Notes: Eruption is a brilliant composite piece that pulls together various musical elements. Album notes refer to as many as 15 different parts though the nature of the music means that there are overlaps and the debatable nature of deciding just where one part ends and another begins is reflected in the varied timings given. We present here our own attempt to convey what is included.
The final section appears to be edited down with overdubs possibly from the previous Answer, Orfeus and Euridice.
First we have the slow and fast parts of Answer
Then the 'violined' guitar and organ with heavy drums of Orfeus.
Finally we have the piano and guitar then flute and piano with organ and bass of Euridice. At 22:34 heavy drums come in and their fading erupting sound ends the piece.
Note on Orpheus and Eurydice (from Wikipedia)
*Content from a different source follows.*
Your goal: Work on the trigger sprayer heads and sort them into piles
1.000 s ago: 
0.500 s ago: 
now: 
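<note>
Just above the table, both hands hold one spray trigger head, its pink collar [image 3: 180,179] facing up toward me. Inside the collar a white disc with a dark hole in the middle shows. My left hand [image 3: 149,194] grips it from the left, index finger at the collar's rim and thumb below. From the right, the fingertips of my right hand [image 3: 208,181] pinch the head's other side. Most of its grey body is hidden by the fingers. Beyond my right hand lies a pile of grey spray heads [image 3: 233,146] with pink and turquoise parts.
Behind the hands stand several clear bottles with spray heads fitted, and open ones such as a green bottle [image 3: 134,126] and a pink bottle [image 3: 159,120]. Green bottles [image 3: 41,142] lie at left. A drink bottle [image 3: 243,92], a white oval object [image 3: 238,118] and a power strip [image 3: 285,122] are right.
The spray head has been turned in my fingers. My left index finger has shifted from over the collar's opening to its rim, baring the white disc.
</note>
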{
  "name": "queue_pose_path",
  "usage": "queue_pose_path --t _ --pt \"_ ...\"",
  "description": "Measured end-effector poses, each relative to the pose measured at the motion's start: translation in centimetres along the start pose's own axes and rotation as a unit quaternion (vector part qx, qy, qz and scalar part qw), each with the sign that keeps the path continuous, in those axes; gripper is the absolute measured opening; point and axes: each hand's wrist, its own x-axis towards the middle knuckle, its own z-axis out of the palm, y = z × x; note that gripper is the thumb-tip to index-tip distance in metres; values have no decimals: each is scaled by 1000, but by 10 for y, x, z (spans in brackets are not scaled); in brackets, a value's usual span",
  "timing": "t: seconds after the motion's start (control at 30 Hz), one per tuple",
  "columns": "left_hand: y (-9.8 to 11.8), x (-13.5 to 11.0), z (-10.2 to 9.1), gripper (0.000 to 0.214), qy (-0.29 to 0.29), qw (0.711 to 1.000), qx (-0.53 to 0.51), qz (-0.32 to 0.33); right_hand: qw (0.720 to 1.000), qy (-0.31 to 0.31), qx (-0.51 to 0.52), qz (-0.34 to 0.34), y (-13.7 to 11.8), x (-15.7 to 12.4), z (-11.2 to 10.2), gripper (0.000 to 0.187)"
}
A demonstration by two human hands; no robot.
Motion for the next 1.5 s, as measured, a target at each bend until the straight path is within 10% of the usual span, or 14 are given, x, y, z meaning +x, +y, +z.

Orpheus, a figure from Greek mythology, was king of the Thracian tribe Cicones. Pindar calls him "father of songs". His name is not in Homer or Hesiod, but he was known by the time of Ibycus (c 530 BC). He was believed to be one of the chief poets and musicians of antiquity and the inventor or perfector of the lyre. With his music and singing, he could charm wild beasts, coax trees and rocks to dance and even divert the course of rivers. As one of the pioneers of civilization, he is said to have taught humanity the arts of medicine, writing and agriculture. He was also an augur and seer; practiced magical arts, especially astrology; founded or rendered accessible many important cults, such as those of Apollo and the Thracian god Dionysus; instituted mystic rites public and private; prescribed initiatory and purificatory rituals. In addition, Pindar describes him as harpist and companion to Jason and the Argonauts.
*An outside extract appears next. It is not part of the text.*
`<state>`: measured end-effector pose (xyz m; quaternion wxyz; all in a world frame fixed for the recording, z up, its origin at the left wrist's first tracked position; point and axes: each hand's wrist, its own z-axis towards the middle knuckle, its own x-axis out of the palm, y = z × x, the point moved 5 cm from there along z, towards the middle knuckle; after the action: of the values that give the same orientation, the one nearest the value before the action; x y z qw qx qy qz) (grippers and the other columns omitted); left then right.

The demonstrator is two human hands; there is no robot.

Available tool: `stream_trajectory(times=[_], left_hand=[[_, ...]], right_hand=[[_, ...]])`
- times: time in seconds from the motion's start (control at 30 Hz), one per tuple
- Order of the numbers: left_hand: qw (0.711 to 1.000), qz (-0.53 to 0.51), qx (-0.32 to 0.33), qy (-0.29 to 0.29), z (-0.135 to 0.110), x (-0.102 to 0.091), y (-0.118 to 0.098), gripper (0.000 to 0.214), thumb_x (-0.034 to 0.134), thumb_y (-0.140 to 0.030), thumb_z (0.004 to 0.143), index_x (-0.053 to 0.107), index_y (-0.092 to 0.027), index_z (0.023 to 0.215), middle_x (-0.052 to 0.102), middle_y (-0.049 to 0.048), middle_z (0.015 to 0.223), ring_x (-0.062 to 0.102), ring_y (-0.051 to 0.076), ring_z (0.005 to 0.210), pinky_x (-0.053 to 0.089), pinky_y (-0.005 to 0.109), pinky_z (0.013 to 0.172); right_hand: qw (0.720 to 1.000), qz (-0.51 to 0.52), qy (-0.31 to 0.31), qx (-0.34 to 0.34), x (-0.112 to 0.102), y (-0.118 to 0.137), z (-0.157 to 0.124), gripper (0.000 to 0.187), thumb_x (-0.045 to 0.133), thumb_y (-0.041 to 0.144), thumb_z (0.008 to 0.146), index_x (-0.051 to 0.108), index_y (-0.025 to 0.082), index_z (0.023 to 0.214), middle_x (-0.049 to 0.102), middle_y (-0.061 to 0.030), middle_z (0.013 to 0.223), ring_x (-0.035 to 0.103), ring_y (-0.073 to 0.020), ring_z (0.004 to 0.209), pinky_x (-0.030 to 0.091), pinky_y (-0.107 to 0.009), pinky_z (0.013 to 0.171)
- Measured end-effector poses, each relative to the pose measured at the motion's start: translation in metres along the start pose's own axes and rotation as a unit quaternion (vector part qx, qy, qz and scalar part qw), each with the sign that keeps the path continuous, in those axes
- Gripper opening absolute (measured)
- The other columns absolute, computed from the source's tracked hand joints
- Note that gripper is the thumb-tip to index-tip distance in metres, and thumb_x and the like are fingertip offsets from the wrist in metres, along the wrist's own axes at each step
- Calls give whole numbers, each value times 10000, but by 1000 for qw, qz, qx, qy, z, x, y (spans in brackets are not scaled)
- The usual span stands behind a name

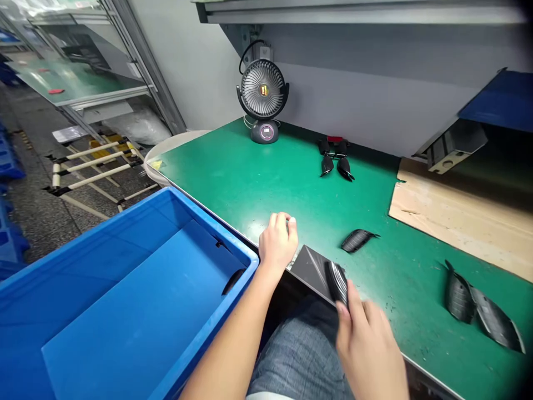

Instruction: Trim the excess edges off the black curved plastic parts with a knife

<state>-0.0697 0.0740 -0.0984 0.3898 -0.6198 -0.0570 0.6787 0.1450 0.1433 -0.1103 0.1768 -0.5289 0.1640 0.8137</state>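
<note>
My right hand (pixel 368 339) pinches a glossy black curved plastic piece (pixel 336 282) between thumb and fingers. That piece is tilted over a flat dark grey block (pixel 310 269) at the table's front edge; whether they touch, I cannot tell. My left hand (pixel 278 241) has its fingers curled closed above the green table (pixel 233 172), just left of the block. What lies inside those fingers, if anything, is hidden. Beyond my right hand rests a black curved shell (pixel 357 240), and farther right lie two larger black shells (pixel 460 294).
A large blue bin (pixel 125 300) stands against the table at left, with a black piece (pixel 233 281) in its near corner. Toward the back are a desk fan (pixel 264 91) and several black parts (pixel 335 158). Cardboard (pixel 458 214) lies at right, beneath a metal bracket (pixel 453 147).
</note>
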Motion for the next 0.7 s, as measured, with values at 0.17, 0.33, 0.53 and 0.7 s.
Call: stream_trajectory(times=[0.17, 0.33, 0.53, 0.7], left_hand=[[1000, 5, 10, 1, 0, 0, -1, 231, 311, -351, 970, 515, -242, 965, 613, 7, 958, 590, 180, 799, 334, 294, 629], [1000, 4, 23, 3, -1, -1, 0, 236, 309, -342, 973, 521, -240, 960, 641, -1, 948, 599, 180, 825, 334, 294, 631], [999, 7, 32, 10, -1, 1, 2, 241, 323, -344, 971, 538, -240, 945, 652, -2, 913, 602, 177, 805, 315, 289, 606], [999, 13, 37, 4, 0, 0, 1, 246, 320, -345, 973, 537, -237, 937, 652, 2, 911, 601, 178, 812, 318, 287, 620]], right_hand=[[999, 23, 25, -16, -6, 0, -2, 503, 313, 401, 979, 352, 138, 1406, 491, -65, 767, 497, -232, 712, 428, -339, 626], [1000, 9, -1, -27, -13, 8, 2, 483, 342, 323, 963, 371, 112, 1396, 449, -78, 763, 445, -242, 694, 414, -358, 622], [997, 1, -5, -72, -11, 17, -1, 529, 396, 243, 930, 300, 113, 1434, 427, -76, 774, 419, -228, 680, 431, -358, 629], [998, -39, 12, -44, -8, 23, 2, 566, 405, 77, 842, 332, 99, 1403, 455, -114, 835, 432, -268, 757, 434, -365, 620]])
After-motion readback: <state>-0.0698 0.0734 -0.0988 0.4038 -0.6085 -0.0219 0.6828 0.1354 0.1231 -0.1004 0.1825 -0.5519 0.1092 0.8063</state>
The most famous story in which he figures involves his wife Eurydice (Agriope). While fleeing from Aristaeus, Eurydice ran into a nest of snakes which bit her fatally on her legs. Distraught, Orpheus played such sad songs and sang so mournfully that all the nymphs and gods wept. On their advice, Orpheus travelled to the underworld and by his music softened the hearts of Hades and Persephone (the only one who ever did), so that they agreed to let Eurydice return with him to earth on condition he walk in front of her and not look back until they had reached the upper world. In his anxiety he forgot and turned to look. She vanished a second time, now forever. The story in this form belongs to Virgil's time. He first introduces the name Aristaeus. Other ancient writers speak of the visit to the underworld but the story may actually be a late addition to the Orpheus myths.
Classical compositions featuring the story include those by Monteverdi, Telemann, Gluck, Haydn, Liszt, Offenbach, Stravinsky, etc.